To evaluate the structure of a local community with respect to a given community assembly hypothesis, we need to make an assumption about the pool of individuals or taxa that this local community can draw on: the metacommunity. The ‘true’ regional pool of organisms that a given habitat from a given subject draws upon is difficult to define unambiguously, and so our approach is to allow for various definitions of the metacommunity, and examine the sensitivity of our results on these definitions. This relevance of metacommunity definition has been highlighted before [18], where it has been shown that different metacommunity sizes can lead to different conclusions about the most important ecological mechanisms structuring local communities, and our approach allows us to explore this issue for large microbial metacommunities. Secondly, we also investigate the effect of local community resolution on community assembly hypotheses: how does dividing a local community into smaller, sub-communities impact our understanding of community assembly. In particular we focus on grouping together distinct habitats to form the whole microbiome for a given subject, versus looking at habitats individually, and the effect of these two choices on our conclusions about community assembly.

First, we find that PD increases as a power-law function of sample size. Our definition of a local community is all reads sampled from a single habitat, from a single subject on a single sample day. We plot the results for three habitats in Figure 6, for two different definitions of the metacommunity: (1) all sampled reads from that habitat, across all subjects, and (2) all sampled reads from all habitats, across all subjects.

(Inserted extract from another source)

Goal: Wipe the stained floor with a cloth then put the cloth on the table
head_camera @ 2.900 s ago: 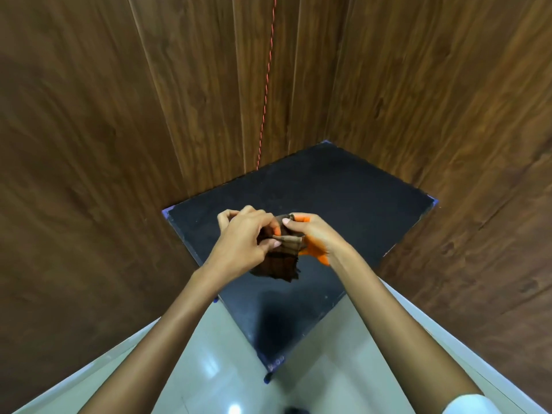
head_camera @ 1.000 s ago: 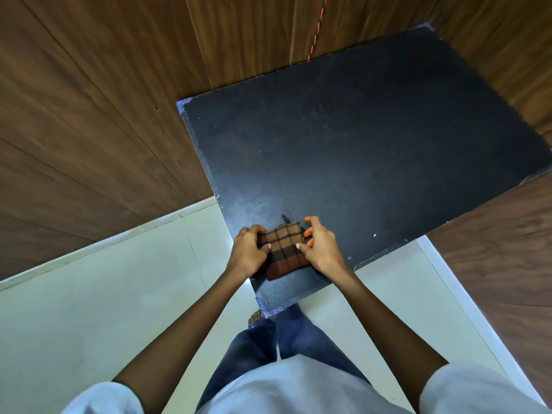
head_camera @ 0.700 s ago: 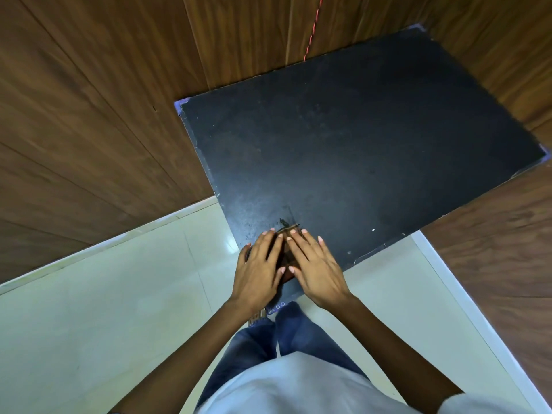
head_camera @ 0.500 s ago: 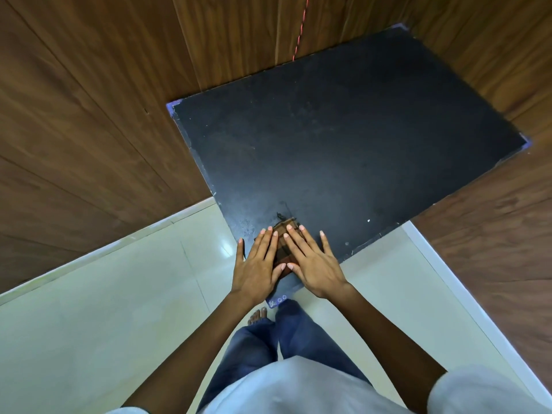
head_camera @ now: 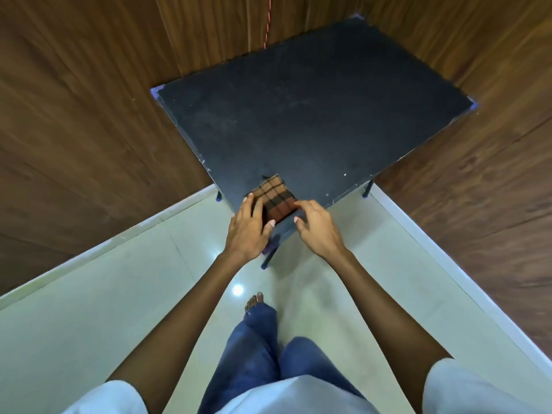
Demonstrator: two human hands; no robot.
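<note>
A folded brown and orange checked cloth (head_camera: 274, 198) lies flat on the near corner of the black table (head_camera: 313, 109). My left hand (head_camera: 249, 228) hovers at the cloth's left edge, fingers apart, with fingertips overlapping that edge. My right hand (head_camera: 316, 225) is just right of the cloth, fingers loosely curled, holding nothing. Neither hand grips the cloth.
Dark wooden wall panels (head_camera: 74, 130) close in the table on the left, back and right. A red cord (head_camera: 268, 22) hangs down the back wall. Pale glossy floor tiles (head_camera: 119, 294) lie below, where my blue-trousered legs (head_camera: 257, 348) and a bare foot stand.
Both hands, pressed flat on the cloth half a second ago, have drawn back toward me and uncovered it. The cloth stays on the table corner. The view has pulled back.
</note>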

We note the behavior of expected PD, the solid lines in Figure 6: expected phylogenetic diversity as a function of sample size is close to a power law: this is precisely what we would expect for random sampling from a power-law EAD, just as we saw in Figure 3.

Figure 6. Changing metacommunity scale can change whether samples appear clustered or overdispersed.

We show a comparison of actual PD with expected PD under random sampling for three habitats: nose, hair and forehead. Solid lines represent expected PD from random sampling as a function of expected number of tips, dashed lines represent an upper bound on the 95% confidence interval computed using the variance in sampled PD (see Supplementary Information). Points represent actual PD from each of seven human subjects on one sampling day, with subjects labeled by a letter (M or F indicating male or female) and an identifying number. On the top row the reference metacommunity is all reads from that specified habitat, pooled across all seven subjects, and on the bottom row the metacommunity is all sampled reads across all subjects and all habitats. Our central conclusion is that while most samples are consistent with phylogenetic clustering, irrespective of the metacommunity, a minority of communities are consistent with overdispersed sampling from the smaller metacommunity, but clustered sampling from the larger.


Next, we see that larger metacommunities make local samples more likely to appear clustered. There are clear differences between these two example habitats in terms of the range of PD across subjects. For metacommunity (1) we see that most samples are phylogenetically clustered, but several of them are overdispersed. In contrast, from metacommunity (2) all samples are consistent with phylogenetically-clustered sampling. This demonstrates the importance of metacommunity size on distinguishing between hypotheses of environmental filtering and competitive exclusion.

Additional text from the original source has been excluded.